Shortly, they're joined by Critter, a fey man with a guitar.
Off they go to the jolly world of striptease and drug
dealing that is Los Angeles. Turns out that Joan is an
exotic dancer, sort of, and her boss, Leo, the Oiliest Man
in the World, deals drugs to school kids. Michele is
thrilled. She gets to be a dancer, right next to the famous
addict Joan! Maybe she'll even get to be addicted and used
and thrown away herself!
There are many many many scenes of dancing. Many, I tell
you. Very many.
Critter latches on as a janitor at the club, Buzz falls
right into drug dealing, and there's all kinds of tension
between Buzz and Critter regarding the attentions of the
zaftig Michele. Critter admits to Michele that he's planning
to become a draft dodger someday, which for some reason
makes it impossible for him to declare his love for her. She
keeps dancing and replacing the increasingly addicted Joan,
while Leo grins and drips oil.
Buzz takes part in a jailhouse robbery and kills a guy.

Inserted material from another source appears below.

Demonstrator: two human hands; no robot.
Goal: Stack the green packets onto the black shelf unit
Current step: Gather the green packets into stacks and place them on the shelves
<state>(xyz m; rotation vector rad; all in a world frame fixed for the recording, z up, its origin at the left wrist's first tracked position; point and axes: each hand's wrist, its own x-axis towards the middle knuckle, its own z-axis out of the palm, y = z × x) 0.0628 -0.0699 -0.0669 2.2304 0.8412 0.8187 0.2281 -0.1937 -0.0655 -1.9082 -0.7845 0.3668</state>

Critter and Michele find out. (I'm losing interest here,
just as I did while watching the movie.) Critter beats up
everybody and calls the police and joins the Marines. An
ending arrives which is presented as happy.
Prologue: Crow wears a "WWBSMD" bracelet -- 'What Would
Buffy St. Marie Do?" His answer to a hypothetical moral
dilemma: Write a folk song. An odd shift to the castle:
Pearl warns she's about to become a fully-accredited mad
scientist.
Segment One: Pearl tries her darndest to act like a mad
scientist, as a mad scientist inspector is visiting. She
shocks Bobo, gives Brain Guy a latex hump, and talks Mike
and the 'Bots into overreacting to the movie. When she
starts hitting Brain Guy, the inspector nods approvingly.

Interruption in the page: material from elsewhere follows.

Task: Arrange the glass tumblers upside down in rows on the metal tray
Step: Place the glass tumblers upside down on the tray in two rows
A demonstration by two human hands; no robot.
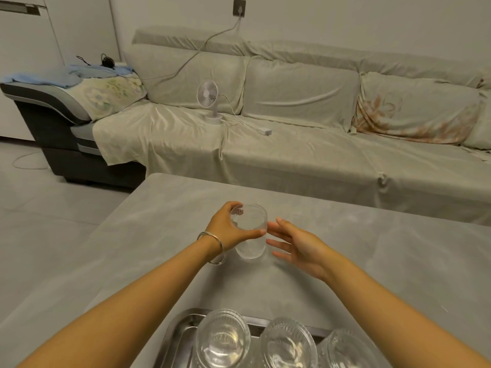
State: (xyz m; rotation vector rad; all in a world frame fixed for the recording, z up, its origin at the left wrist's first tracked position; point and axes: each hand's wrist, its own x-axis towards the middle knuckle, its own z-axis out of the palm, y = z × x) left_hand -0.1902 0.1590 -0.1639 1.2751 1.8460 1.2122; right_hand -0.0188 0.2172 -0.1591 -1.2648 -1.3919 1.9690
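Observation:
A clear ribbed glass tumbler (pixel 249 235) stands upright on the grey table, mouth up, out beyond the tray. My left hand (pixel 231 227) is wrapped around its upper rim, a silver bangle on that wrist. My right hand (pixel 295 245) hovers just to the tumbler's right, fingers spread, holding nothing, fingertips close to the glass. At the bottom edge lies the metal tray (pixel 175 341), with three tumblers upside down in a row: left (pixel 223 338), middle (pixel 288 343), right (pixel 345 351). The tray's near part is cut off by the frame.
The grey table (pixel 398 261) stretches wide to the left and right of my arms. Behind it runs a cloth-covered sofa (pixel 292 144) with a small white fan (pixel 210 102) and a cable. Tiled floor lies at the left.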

Segment Two: Crow dresses as Buzz, Servo as Michele; Crow
tries to exact revenge (for what? Who knows?) on Mike by
making Mike pour beer on his most prized possessions, as in
the movie. Those turn out to be Mike's beer stein and then
Crow himself.
Segment
Three: Crow's legs are all
that are visible as he dances provocatively, wearing gold
boots, apparently sporting a tiny bikini. Mike's outraged;
the 'Bots accuse him of being uncomfortable acknowledging
Crow as a sexual creature.
Segment Four: Mimicking the film, Mike sings a folk song in
front of a window as it rains. Crow keeps appearing, telling
him that the water has caused a fire. Mike's oblivious and
sings; Crow and Servo finally extinguish the fire.

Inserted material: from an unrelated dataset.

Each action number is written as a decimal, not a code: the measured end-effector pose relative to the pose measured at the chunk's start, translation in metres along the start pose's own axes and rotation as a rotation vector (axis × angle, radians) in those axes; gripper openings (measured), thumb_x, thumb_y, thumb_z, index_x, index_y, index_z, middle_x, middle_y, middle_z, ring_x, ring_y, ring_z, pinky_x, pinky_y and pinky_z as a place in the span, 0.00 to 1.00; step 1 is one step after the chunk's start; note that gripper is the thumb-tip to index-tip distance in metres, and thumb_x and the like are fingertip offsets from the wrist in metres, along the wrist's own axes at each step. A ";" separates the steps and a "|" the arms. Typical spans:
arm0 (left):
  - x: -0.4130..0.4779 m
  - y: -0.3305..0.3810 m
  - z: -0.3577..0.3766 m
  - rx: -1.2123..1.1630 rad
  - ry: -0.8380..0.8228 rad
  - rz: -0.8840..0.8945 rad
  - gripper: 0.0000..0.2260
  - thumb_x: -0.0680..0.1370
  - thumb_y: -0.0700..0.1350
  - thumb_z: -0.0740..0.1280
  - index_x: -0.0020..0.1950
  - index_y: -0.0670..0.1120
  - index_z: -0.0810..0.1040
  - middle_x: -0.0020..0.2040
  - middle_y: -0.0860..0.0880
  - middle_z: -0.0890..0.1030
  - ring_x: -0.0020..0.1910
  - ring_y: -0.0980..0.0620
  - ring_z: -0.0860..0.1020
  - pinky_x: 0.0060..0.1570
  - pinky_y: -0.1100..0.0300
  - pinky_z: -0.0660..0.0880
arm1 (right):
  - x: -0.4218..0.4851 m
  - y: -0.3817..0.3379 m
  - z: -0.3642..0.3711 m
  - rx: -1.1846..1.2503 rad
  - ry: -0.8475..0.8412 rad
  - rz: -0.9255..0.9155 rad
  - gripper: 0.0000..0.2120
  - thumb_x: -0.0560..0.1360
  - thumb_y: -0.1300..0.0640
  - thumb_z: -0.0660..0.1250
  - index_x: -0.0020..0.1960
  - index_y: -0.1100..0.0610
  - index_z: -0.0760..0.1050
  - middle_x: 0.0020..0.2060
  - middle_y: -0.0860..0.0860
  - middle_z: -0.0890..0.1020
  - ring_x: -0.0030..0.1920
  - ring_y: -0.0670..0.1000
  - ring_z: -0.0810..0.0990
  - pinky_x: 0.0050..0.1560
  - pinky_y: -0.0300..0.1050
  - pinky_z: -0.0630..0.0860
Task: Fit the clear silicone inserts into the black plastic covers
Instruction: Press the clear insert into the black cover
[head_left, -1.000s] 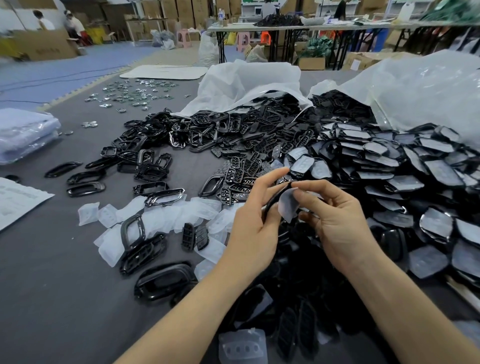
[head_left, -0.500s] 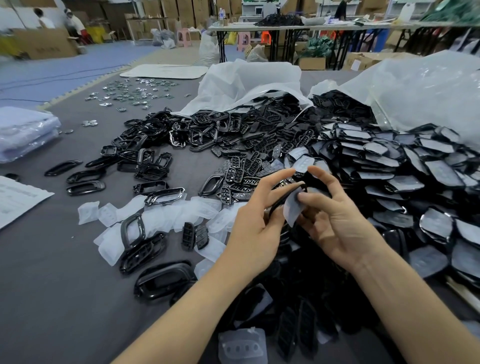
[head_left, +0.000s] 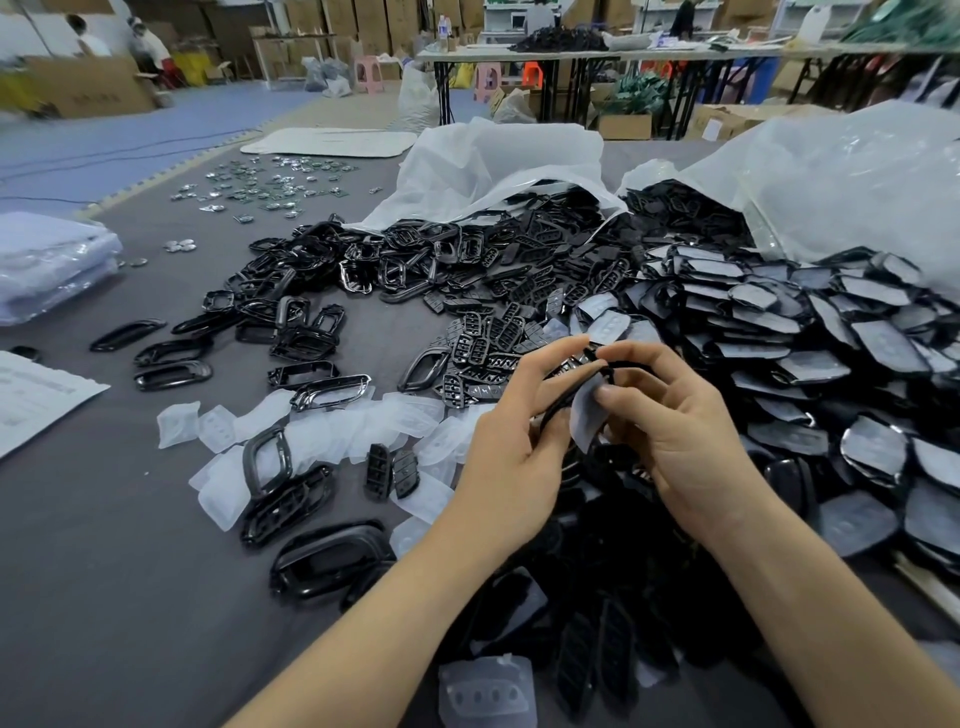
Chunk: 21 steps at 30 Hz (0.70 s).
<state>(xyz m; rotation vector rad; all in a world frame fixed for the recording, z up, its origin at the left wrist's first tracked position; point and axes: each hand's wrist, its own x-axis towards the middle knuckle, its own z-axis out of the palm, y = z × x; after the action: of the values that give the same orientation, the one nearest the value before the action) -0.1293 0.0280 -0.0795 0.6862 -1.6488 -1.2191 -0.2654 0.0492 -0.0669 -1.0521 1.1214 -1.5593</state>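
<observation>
My left hand (head_left: 511, 447) grips a black plastic cover (head_left: 563, 397) by its edge, seen mostly edge-on. My right hand (head_left: 675, 431) pinches a clear silicone insert (head_left: 586, 415) against that cover with thumb and fingers. Both hands are held above the table's middle. Loose clear inserts (head_left: 322, 431) lie scattered to the left. A large heap of black covers with inserts in them (head_left: 810, 374) spreads on the right. More black parts (head_left: 597, 597) lie under my wrists.
Black frames and button parts (head_left: 415, 270) spill from a white plastic bag (head_left: 498, 161); a second bag (head_left: 852, 176) sits at right. Small metal pieces (head_left: 260, 182) lie far left. A paper sheet (head_left: 31, 400) and a wrapped stack (head_left: 52, 260) sit at the left edge of the grey table (head_left: 104, 571).
My right hand's fingers have shifted along the insert, moving it lower against the cover. The left hand keeps its grip almost in place.
</observation>
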 end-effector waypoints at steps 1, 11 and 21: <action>0.000 0.001 0.000 -0.022 -0.005 -0.007 0.22 0.80 0.31 0.59 0.65 0.57 0.70 0.61 0.53 0.81 0.59 0.55 0.78 0.60 0.53 0.75 | 0.000 0.000 0.000 -0.007 0.004 -0.007 0.13 0.74 0.71 0.65 0.48 0.53 0.77 0.34 0.47 0.81 0.34 0.43 0.77 0.34 0.35 0.72; 0.001 0.005 0.002 -0.154 0.058 -0.088 0.14 0.77 0.36 0.65 0.57 0.53 0.77 0.53 0.51 0.84 0.55 0.53 0.81 0.55 0.55 0.78 | -0.001 0.001 0.004 -0.010 0.120 -0.061 0.13 0.73 0.71 0.65 0.45 0.53 0.77 0.30 0.47 0.77 0.29 0.43 0.72 0.31 0.36 0.70; 0.003 0.002 0.005 -0.214 0.109 -0.166 0.11 0.77 0.32 0.66 0.50 0.48 0.79 0.39 0.42 0.83 0.40 0.51 0.84 0.41 0.61 0.80 | 0.002 -0.002 -0.001 -0.085 0.181 -0.086 0.14 0.73 0.70 0.66 0.41 0.52 0.80 0.31 0.48 0.76 0.34 0.48 0.76 0.34 0.40 0.77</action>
<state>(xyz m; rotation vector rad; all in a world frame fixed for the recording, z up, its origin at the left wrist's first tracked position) -0.1347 0.0282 -0.0774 0.7517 -1.3697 -1.4268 -0.2671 0.0474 -0.0649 -1.0430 1.2895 -1.7150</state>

Segment Five: Everybody on the SOL dresses like Leo; they're
embarrassed. In the castle, the inspector concludes that
Pearl's experiment is a failure -- until he sees Brain Guy
in a dress, dancing. He accredits Pearl as a mad scientist,
"conditionally."
Stinger: Joan: "Oh God, I wish I had my pretty mind
back."
Reflections:
The whole mad scientist
accreditation sub-plot has an interesting history. Our
overseers at Sci-Fi, both of whom are long gone, fooled
themselves into thinking that if we were somehow able to
build an over-arching plot into our show, people would start
watching it. We didn't like the idea, since the new shows
are usually presented several weeks apart and then never
again shown in order; and we seem to write better when we
don't have to pay attention to stuff like plot. But, we had
to do it. It seemed sort of sad, really, because by this
time we were already pretty sure we were writing the last
season.
We all loved Leo, the club owner. He joins our pantheon of
oily guys, where he's welcomed by the likes of the oily guy
in a sweater dress, from Attack
of the Eye Creatures, way back
in the Other Years.
The nightclub is called The Haunted House, and has an odd
dragon hovering over the stage, emitting smoke from its
nostrils. I assume this place actually existed, back in the
'60s. Anybody out there remember it? -- Paul Chaplin.